> PROBLEM DESCRIPTION
What lines below contain the word "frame"? Please pull each one out.

> INPUT DATA
+===+
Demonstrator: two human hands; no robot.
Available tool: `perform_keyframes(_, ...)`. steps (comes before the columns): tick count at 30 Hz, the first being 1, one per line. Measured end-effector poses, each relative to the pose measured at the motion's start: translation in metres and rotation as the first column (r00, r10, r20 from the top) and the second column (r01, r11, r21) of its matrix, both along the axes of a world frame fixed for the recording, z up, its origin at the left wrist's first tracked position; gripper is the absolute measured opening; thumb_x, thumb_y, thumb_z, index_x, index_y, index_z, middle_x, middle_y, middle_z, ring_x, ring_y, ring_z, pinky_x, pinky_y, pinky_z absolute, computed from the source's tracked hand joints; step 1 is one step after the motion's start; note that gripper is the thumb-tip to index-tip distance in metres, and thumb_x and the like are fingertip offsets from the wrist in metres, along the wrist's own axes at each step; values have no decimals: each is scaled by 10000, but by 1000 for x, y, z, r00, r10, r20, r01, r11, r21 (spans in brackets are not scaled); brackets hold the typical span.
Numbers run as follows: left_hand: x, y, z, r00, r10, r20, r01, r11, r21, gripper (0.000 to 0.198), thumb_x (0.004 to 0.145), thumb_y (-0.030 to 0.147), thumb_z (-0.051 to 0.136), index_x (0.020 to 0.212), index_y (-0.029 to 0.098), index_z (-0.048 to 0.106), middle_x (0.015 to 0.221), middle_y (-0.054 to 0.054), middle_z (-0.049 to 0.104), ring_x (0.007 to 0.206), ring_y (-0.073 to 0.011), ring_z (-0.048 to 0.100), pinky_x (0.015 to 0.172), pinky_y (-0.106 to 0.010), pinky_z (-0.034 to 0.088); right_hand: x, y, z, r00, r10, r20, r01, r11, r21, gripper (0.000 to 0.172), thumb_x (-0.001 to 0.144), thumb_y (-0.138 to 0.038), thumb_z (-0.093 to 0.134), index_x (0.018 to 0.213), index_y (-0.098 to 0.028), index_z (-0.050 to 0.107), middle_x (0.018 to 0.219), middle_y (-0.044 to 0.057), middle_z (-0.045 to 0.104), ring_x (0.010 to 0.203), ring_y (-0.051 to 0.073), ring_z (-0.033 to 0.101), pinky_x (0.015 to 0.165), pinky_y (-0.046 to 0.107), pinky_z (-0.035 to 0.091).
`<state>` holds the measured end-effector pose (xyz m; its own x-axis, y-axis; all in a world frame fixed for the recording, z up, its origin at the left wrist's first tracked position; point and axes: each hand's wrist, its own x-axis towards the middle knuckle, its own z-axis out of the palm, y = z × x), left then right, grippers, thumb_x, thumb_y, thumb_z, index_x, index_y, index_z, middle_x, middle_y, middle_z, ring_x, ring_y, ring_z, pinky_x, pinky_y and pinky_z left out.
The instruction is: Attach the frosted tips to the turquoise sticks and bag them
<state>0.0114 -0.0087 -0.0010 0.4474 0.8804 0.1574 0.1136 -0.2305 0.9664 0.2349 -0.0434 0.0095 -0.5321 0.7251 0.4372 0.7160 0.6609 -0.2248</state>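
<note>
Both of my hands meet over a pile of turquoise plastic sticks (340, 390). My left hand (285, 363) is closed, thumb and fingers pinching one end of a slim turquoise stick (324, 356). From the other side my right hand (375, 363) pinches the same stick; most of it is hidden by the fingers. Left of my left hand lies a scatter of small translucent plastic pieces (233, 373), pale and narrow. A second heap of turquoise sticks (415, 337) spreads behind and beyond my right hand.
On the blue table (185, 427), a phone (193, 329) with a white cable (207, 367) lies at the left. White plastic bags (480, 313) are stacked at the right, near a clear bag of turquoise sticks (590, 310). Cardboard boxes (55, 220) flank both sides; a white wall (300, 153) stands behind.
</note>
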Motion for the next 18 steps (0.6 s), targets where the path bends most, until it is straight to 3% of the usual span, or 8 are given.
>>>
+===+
> TASK SOLUTION
Available tool: `perform_keyframes(_, ...)`. steps (comes before the columns): tick count at 30 Hz, the first being 1, one per line. Measured end-effector poses, each relative to the pose measured at the motion's start: translation in metres and rotation as the first column (r00, r10, r20 from the top) and the second column (r01, r11, r21) of its matrix, both along the axes of a world frame fixed for the recording, z up, its origin at the left wrist's first tracked position; gripper is the absolute measured opening; thumb_x, thumb_y, thumb_z, index_x, index_y, index_z, middle_x, middle_y, middle_z, ring_x, ring_y, ring_z, pinky_x, pinky_y, pinky_z absolute, computed from the source's tracked hand joints; step 1 is one step after the motion's start; note that gripper is the thumb-tip to index-tip distance in metres, and thumb_x and the like are fingertip offsets from the wrist in metres, along the wrist's own axes at each step; values have no decimals: each is scaled by 10000, but by 1000 for x, y, z, r00, r10, r20, r01, r11, r21 (spans in brackets are not scaled); brackets hold the typical span.
`<state>` holds the measured end-effector pose (xyz m; its own x-axis, y-axis; all in a world frame fixed for the recording, z up, its origin at the left wrist's first tracked position; point and axes: each hand's wrist, its own x-axis towards the middle knuckle, its own z-axis out of the palm, y = z × x), left then right, grippers, thumb_x, thumb_y, thumb_z, index_x, index_y, index_z, middle_x, middle_y, middle_z, ring_x, ring_y, ring_z, pinky_x, pinky_y and pinky_z left out.

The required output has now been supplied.